1/2 c. cocoa powder + 2 oz. red food coloring = Alabama
2 oz. red food coloring = Georgia (and Arkansas & Ole Miss?)
1/2 c. cocoa powder + 1 oz. red food coloring = Miss State

12 g. red food coloring + 18 g. yellow food coloring = Auburn, Tennessee and Florida
(You may need to finagle the amounts of red and yellow dye if you’re trying to match the orange to a specfic school color. Orange cupcakes are not allowed in my house other than on Halloween, so you’re on your own for testing for now!)


Comments

  1. Victoria Miller says:

    Hi there, I’m going to try to make some Betty Crocker cupcakes this weekend, but only need to make one box. Should I still decrease the eggs, and increase the butter and if so what would the ration be? Thanks for your assistance.

  2. Hi Victoria,

    Yes! The box recipe calls for 3 eggs, so use 2 jumbo eggs. And then increase the butter from 1 stick to 1 1/3 stick. It’s actually a pretty small change once you bring it back down to 1 box, but there’s a definite change to the tenderness of the cake =)

  3. Yikes! It appears that most of going gluten-free is not about being healthy……lots of chemicals, lots of other starches, food colorings, sugars, and “food” items that would never be considered healthy– but no gluten. The real butter and eggs are great, but sadly the extra sugar and other stuff needed to make it work and to be palatable negate the whole healthy effect. It would be better to just ditch the wheat altogether or use it so sparingly. I am a little gluten intolerant (I just don’t feel great when I consume it) so I make a gluten free flour to use occasionally, and I also use lower gluten flour for just an occasional use.

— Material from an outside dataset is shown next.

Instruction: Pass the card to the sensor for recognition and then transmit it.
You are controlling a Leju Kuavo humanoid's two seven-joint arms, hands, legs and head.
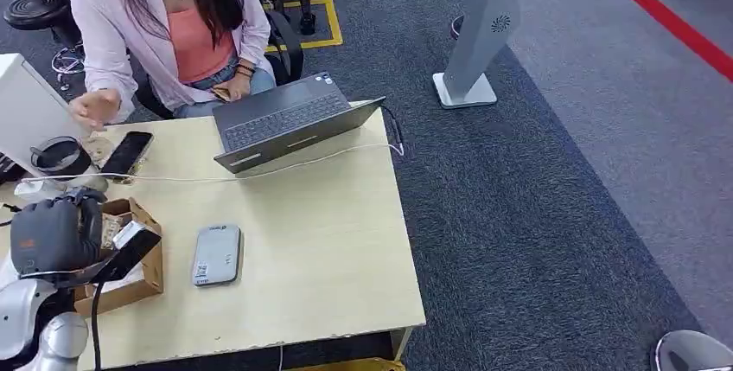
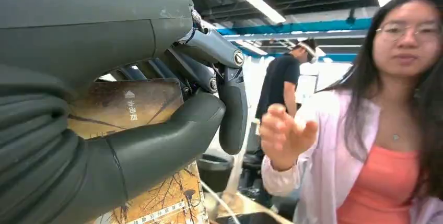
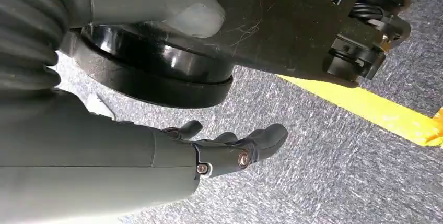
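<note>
A pale wooden counter (image 1: pixel 328 276) fills the left and centre of the head view, with dark carpet to the right. At the lower left of the frame the left robot hand (image 1: pixel 56 234) hovers over an open cardboard box (image 1: pixel 143 278) that sits at the counter's left edge. In the left wrist view the left robot hand (image 2: pixel 156 125) grasps the card (image 2: pixel 125 106), a brown printed card pinched between the thick thumb below and the darker fingers (image 2: pixel 230 98) above. The card is held flat against the fingers, which likely keeps its face free to be shown to a reader. More printed cards of the same look (image 2: pixel 162 200) lie under the hand, so the box seems to serve as the card supply; how many it holds cannot be told.

Just right of the box, in the lower centre-left of the head view, a small grey sensor (image 1: pixel 216 254) lies flat on the counter, apart from the box. It is placed near the box, probably so the card needs only a short move.

At the upper left a person (image 1: pixel 173 25) sits behind an open laptop (image 1: pixel 285 120), one hand (image 1: pixel 95 107) raised over the counter, perhaps ready to receive the card. A dark phone (image 1: pixel 127 153) lies near that hand.

The right robot hand (image 3: pixel 230 148) hangs over the carpet floor, released, fingers apart and holding nothing.
</note>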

    I love the recipes…..but….so much of “gluten-free” seems to be too many starches. We don’t have to have bread, cakes, cookies, muffins, pancakes, waffles, etc. etc. every day, multiple times a day. We weren’t designed to consume that much starch! If we don’t reign it in, we’ve just traded one bad thing for another.

  4. Roll Tide! I baked some Betty Crocker cupcakes for my daughter’s birthay last week. Since I knew they tended to be heavy and chewy, I used the directions for the ingredients, but instead of just throwing everything in the mixer at once as directed I creamed the butter and eggs first. They definitely were lighter and I didn’t have a problem with a high dome. I can’t wait to try your way this fall. I still had some complaints from the non gluten free adults. :/

  5. Babs, We definitely do not eat this way all the time. Once a week, we have a special treat. That’s it’s. For the rest of the week, we generally do not eat any grains or added sugar – even the kids.

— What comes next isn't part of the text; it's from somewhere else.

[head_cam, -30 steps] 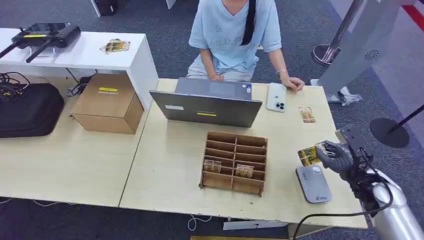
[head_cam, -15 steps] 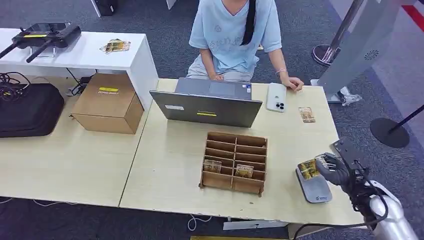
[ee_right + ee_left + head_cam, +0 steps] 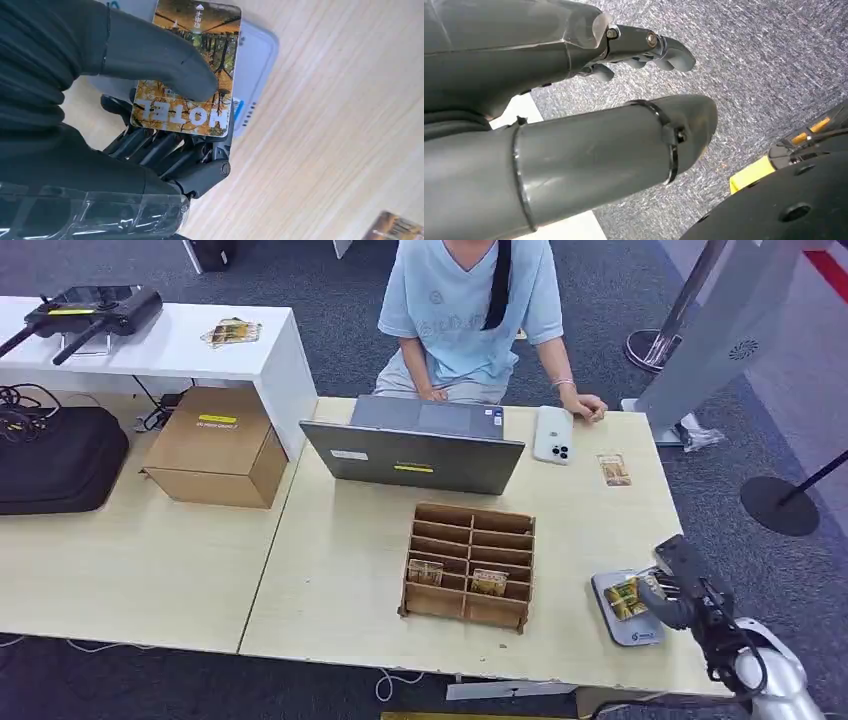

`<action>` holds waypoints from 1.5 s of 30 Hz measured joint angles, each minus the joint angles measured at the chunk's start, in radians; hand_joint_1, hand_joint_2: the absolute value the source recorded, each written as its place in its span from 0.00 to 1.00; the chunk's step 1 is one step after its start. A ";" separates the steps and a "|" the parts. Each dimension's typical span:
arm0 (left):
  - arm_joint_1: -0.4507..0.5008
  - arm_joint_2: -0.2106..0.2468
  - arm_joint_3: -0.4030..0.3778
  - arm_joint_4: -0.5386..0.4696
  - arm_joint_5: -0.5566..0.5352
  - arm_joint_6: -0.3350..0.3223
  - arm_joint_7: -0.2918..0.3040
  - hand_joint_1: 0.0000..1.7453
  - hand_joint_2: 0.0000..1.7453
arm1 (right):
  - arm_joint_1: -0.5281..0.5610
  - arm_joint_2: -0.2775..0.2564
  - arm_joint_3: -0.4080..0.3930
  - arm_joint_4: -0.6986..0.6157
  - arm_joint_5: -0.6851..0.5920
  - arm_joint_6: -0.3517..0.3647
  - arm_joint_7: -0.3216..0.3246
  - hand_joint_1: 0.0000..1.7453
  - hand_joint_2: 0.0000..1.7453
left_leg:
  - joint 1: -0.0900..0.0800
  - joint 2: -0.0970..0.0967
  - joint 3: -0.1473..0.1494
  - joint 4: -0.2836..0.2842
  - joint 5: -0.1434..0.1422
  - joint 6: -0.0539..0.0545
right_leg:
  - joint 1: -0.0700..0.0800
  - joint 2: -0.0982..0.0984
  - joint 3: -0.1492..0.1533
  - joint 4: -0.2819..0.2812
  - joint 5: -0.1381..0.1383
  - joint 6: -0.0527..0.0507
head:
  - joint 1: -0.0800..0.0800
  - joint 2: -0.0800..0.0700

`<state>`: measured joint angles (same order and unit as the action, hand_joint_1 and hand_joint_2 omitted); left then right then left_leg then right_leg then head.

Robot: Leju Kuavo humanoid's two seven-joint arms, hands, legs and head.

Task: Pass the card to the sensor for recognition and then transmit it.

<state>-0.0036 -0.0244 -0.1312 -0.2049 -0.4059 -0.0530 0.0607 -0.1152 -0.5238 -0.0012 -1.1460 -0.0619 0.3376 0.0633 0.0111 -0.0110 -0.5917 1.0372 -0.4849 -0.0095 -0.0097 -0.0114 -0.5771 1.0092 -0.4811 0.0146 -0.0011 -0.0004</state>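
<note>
Sensor [image 3: 252, 65] mostly hidden under card [image 3: 192, 70], card's middle covered by right hand [image 3: 125, 100] thumb, person [image 3: 470, 310] cut off at top edge, second card [image 3: 395, 227] cropped at corner.

Card [image 3: 190, 75] orange-brown autumn-tree print with white HOTEL lettering (upside down in the wrist view), sensor [image 3: 618, 612] pale grey, table [image 3: 340, 540] light woodgrain, right hand [image 3: 672, 592] dark grey.

A laptop [image 3: 415, 445], phone [image 3: 553, 434] and wooden organizer [image 3: 468, 565] sit on the table [image 3: 330, 570].
</note>
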 joint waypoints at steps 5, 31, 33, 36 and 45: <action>0.000 0.000 0.000 0.000 -0.002 0.006 0.000 0.00 0.00 | 0.025 0.000 -0.004 -0.021 0.140 -0.063 0.045 1.00 1.00 | 0.000 0.001 0.000 0.000 0.000 0.000 | 0.000 0.001 0.000 0.000 0.000 0.000 | 0.000 0.000; -0.003 -0.001 0.000 0.000 -0.035 0.011 -0.008 0.00 0.00 | 0.042 0.000 -0.073 -0.168 0.305 -0.211 -0.073 1.00 1.00 | 0.000 0.003 0.000 0.000 0.000 0.000 | 0.000 0.003 0.000 0.000 0.000 0.000 | 0.000 0.000; -0.004 -0.004 0.000 0.000 -0.041 0.011 -0.008 0.00 0.00 | -0.014 0.000 -0.067 -0.182 0.445 -0.299 -0.067 1.00 1.00 | 0.000 0.006 0.001 0.000 0.000 0.000 | 0.000 0.005 0.000 0.000 0.001 0.000 | 0.000 0.000; -0.008 -0.008 0.000 0.000 -0.056 0.010 -0.009 0.00 0.00 | -0.108 -0.006 -0.042 -0.193 0.584 -0.362 -0.070 1.00 1.00 | 0.000 0.007 0.002 0.000 0.000 0.000 | 0.000 0.006 0.000 0.000 0.001 0.001 | 0.000 0.000; -0.051 -0.014 -0.003 0.000 -0.122 -0.040 -0.005 0.00 0.00 | -0.505 0.001 0.188 -0.081 0.916 -0.496 -0.135 1.00 1.00 | 0.000 0.007 0.001 0.000 0.003 0.001 | 0.000 0.006 0.000 0.002 0.003 0.001 | 0.000 0.000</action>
<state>-0.0547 -0.0389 -0.1346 -0.2052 -0.5279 -0.0934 0.0557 -0.6207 -0.5227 0.1871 -1.2273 0.8544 -0.1586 -0.0712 0.0110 -0.0037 -0.5908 1.0372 -0.4819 -0.0088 -0.0099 -0.0056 -0.5770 1.0113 -0.4780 0.0160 -0.0011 -0.0004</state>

    Everyone is at a different place on their gluten free journey. Some people need to know that they can still have cupcakes on a gluten free diet. Others want to know how to eat 100% healthy on a gluten free diet. Over time, we try to address both extremes and everything in the middle.

  6. Mary, thank you so much for the tips on using the BC mix for cupcakes. I have found that the mix makes a terrific bread (zucchini in my case) using their GF Banana Bread recipe (and a little “doctoring” with spices), but their lemon cupcake recipe using the same eggs and butter were, like Laura said, heavy and chewy. I’m definitely going to try again with your recipe.

  7. Alabama colors are Crimson and White; not crimson and grey.